En substance, les premiers juges ont considéré que les conditions cumulatives posées par l'art. 257f al. 3 CO n'étaient pas remplies, de sorte que le congé extraordinaire notifié par la bailleresse devait être déclaré inefficace. En revanche, la seconde résiliation, ordinaire, notifiée au locataire à titre subsidiaire devait être validée, faute pour ce dernier d'avoir démontré que le motif du congé contreviendrait aux règles de la bonne foi. S'agissant de la prolongation du bail, le Tribunal a retenu implicitement que les conditions de l'art. 272 CO étaient remplies et a octroyé au locataire une unique prolongation de bail de trois ans et quatre mois, relevant notamment que l'intérêt de la bailleresse à récupérer le logement ne présentait pas d'urgence particulière. Enfin, les premiers juges ont considéré que la requête en évacuation formée par la bailleresse était prématurée, aucun élément ne laissant présager que le locataire ne restituerait pas les locaux à la fin du contrat, raison pour laquelle la bailleresse a été déboutée de ses conclusions sur ce point.
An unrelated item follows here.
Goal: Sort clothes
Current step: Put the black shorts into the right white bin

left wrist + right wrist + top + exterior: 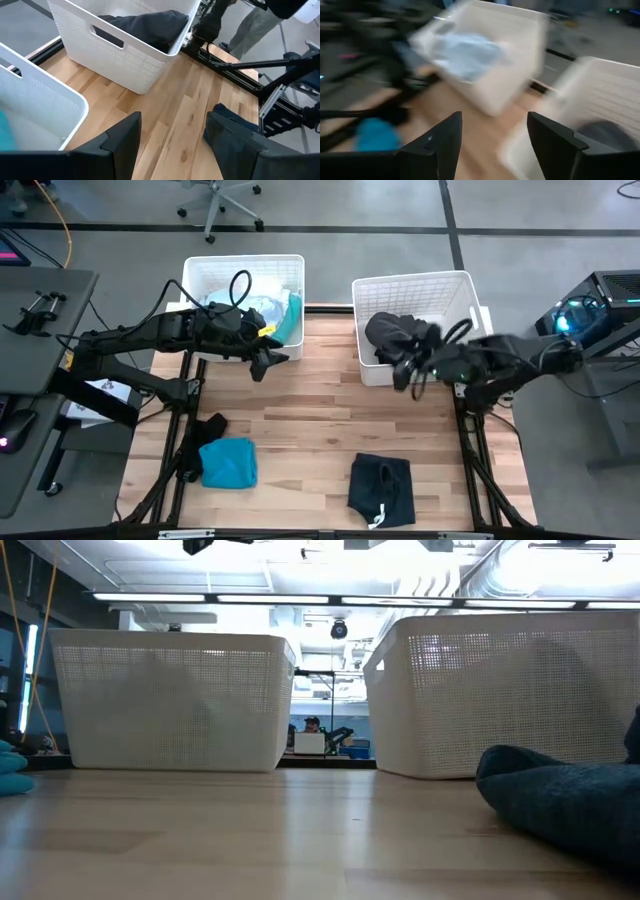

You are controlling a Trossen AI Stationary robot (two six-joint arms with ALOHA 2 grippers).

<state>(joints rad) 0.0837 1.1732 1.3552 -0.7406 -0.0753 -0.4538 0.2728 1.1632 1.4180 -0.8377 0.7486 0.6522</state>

B. a. Par acte d'appel du 16 mai 2023, la FONDATION HBM A______ (ci-après : la bailleresse) a formé appel contre ce jugement. En date du 17 mai 2023, elle a déposé un chargé de pièces à l'appui de son appel, dans lequel elle a produit une pièce nouvelle (courriel daté du 17 mai 2023) visant à démontrer que B______ continuait d'incommoder le voisinage. Elle a conclu principalement à l'annulation des chiffres 3 et 4 du dispositif du jugement querellé, à ce qu'aucune prolongation de bail ne soit octroyée et à ce que le précité soit immédiatement évacué de l'appartement, avec l'aide de la force publique. Subsidiairement, elle a conclu à ce que la durée de la prolongation du bail soit réduite de manière équitable.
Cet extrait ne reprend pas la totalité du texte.